La Cour a pour rôle d’assister le Parlement et le Gouvernement dans l’évaluation des
politiques publiques, et d’informer le citoyen. C’est pourquoi elle est tenue à un devoir de
vérité. Face à la gravité de la situation, nous ne pouvons pas fermer les yeux.
On ne reproche pas à la lampe d’éclairer la pièce,
même si elle révèle que la pièce est en
désordre. Les constats, les diagnostics sont là. Nos concitoyens savent que la situation
appelle des décisions difficiles et courageuses de la part des responsables politiques.

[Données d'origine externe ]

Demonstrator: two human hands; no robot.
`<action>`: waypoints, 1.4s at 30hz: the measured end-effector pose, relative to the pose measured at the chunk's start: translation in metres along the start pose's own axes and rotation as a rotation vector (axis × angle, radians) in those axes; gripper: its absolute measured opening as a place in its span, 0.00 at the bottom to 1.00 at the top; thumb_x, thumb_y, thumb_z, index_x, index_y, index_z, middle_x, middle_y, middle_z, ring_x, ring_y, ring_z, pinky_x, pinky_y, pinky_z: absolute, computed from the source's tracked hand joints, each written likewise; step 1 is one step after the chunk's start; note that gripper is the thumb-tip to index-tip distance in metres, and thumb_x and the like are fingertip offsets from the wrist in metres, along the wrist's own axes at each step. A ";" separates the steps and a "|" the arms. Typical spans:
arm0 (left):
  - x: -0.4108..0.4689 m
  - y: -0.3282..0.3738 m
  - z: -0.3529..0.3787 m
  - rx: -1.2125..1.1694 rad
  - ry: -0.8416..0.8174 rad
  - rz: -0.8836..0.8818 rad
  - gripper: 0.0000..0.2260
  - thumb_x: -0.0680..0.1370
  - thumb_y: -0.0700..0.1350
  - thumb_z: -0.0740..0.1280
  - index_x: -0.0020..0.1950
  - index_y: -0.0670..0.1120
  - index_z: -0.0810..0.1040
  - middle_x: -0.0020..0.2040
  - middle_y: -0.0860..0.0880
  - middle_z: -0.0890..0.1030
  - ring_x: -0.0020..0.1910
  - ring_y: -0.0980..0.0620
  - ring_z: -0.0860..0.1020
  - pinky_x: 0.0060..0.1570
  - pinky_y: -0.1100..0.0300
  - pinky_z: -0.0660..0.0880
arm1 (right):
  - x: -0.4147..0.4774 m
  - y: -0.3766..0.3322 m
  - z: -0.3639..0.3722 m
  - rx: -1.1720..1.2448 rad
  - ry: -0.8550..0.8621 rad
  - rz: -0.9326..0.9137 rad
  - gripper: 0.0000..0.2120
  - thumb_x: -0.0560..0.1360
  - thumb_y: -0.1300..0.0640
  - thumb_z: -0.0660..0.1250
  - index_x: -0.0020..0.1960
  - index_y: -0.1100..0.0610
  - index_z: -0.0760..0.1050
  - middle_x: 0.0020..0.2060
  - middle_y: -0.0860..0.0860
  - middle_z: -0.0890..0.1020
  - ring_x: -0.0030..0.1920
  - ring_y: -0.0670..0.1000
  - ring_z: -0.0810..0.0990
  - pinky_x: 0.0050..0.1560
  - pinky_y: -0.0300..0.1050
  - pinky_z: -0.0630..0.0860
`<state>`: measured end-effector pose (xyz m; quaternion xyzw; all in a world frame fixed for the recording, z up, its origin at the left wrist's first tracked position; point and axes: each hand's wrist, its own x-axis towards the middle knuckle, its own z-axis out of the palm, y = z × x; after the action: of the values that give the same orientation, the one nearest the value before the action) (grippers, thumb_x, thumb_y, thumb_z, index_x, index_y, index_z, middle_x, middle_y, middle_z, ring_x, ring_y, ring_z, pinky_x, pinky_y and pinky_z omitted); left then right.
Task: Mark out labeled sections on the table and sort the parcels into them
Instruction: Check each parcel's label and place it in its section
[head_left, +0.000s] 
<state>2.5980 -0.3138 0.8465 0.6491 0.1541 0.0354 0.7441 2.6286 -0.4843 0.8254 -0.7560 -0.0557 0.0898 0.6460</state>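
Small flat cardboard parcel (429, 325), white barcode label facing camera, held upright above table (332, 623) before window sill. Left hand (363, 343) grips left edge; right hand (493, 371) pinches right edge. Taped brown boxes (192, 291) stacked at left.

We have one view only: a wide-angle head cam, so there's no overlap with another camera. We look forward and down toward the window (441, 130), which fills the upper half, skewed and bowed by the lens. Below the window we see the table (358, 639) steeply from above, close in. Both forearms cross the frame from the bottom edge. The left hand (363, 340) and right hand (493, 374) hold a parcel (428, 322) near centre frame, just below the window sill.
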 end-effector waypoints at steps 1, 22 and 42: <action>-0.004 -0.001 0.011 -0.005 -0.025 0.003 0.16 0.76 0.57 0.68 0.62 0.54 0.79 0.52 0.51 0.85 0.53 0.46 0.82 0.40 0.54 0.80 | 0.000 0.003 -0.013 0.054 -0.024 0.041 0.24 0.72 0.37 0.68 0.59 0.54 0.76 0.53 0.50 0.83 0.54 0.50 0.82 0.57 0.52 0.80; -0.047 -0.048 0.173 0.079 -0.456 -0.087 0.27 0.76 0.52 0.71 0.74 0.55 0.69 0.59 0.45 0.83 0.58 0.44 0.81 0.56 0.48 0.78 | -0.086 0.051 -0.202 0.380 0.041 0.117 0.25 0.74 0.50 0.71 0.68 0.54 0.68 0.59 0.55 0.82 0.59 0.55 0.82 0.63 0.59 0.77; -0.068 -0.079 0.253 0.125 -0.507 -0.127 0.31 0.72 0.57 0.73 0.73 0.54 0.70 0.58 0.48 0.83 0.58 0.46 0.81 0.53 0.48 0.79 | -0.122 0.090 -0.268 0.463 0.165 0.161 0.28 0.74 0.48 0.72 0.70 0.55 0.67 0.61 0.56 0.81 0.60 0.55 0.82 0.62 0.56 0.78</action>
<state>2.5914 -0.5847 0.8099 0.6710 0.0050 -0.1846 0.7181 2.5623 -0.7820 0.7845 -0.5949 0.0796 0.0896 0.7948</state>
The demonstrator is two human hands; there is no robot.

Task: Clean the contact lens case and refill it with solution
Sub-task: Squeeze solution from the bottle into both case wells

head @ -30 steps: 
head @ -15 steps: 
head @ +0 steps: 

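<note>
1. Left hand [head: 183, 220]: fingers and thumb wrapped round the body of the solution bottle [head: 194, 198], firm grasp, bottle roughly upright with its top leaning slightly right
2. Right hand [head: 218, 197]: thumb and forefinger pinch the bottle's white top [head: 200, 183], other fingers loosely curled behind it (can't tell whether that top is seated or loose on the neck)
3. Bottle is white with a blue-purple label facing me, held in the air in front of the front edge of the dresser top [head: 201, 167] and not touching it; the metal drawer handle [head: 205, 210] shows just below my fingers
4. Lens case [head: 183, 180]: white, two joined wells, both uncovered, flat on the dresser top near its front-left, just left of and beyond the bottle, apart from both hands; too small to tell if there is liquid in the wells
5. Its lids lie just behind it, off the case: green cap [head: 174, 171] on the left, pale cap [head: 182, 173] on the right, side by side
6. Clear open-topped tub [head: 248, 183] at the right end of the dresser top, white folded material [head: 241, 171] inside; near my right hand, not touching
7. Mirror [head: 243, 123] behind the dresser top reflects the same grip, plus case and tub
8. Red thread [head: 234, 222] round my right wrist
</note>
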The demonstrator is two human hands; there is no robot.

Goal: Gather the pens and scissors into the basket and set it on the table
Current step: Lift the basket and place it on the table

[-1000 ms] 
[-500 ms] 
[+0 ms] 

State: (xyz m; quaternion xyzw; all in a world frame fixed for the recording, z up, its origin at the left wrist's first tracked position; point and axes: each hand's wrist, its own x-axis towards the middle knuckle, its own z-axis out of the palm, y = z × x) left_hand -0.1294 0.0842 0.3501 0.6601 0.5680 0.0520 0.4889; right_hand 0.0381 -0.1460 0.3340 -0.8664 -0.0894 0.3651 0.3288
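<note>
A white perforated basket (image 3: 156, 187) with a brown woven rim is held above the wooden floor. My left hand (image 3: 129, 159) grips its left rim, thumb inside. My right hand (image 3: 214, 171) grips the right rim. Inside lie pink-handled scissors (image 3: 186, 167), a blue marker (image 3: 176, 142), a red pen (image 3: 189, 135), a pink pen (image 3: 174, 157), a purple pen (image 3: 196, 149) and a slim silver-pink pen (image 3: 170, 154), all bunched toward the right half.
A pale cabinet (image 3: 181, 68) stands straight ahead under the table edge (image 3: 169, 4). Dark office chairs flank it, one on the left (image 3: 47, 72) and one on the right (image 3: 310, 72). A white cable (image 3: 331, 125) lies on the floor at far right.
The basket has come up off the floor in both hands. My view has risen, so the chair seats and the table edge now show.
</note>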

Derrière chaque dépense publique, il y a un bénéficiaire ou un intérêt particulier. Mais leur
addition ne fait pas l’intérêt général.
La maîtrise de son destin par la France passe par sa
capacité à restaurer ses marges de manœuvre, grâce au désendettement et à la réduction
des déficits.
Tout
en restant à sa place, qui n’est pas celle du décideur, la Cour des comptes s’efforce,
année après année, rapport après rapport, d’ouvrir des pistes, de montrer qu’il y a des
solutions.
J’espère que ce rapport
aura tout à la fois mis en évidence le caractère
préoccupant de la situation de notre pays en matière de finances publiques, et montré qu’il
était possible d’y remédier.
Je vous remercie de votre attention.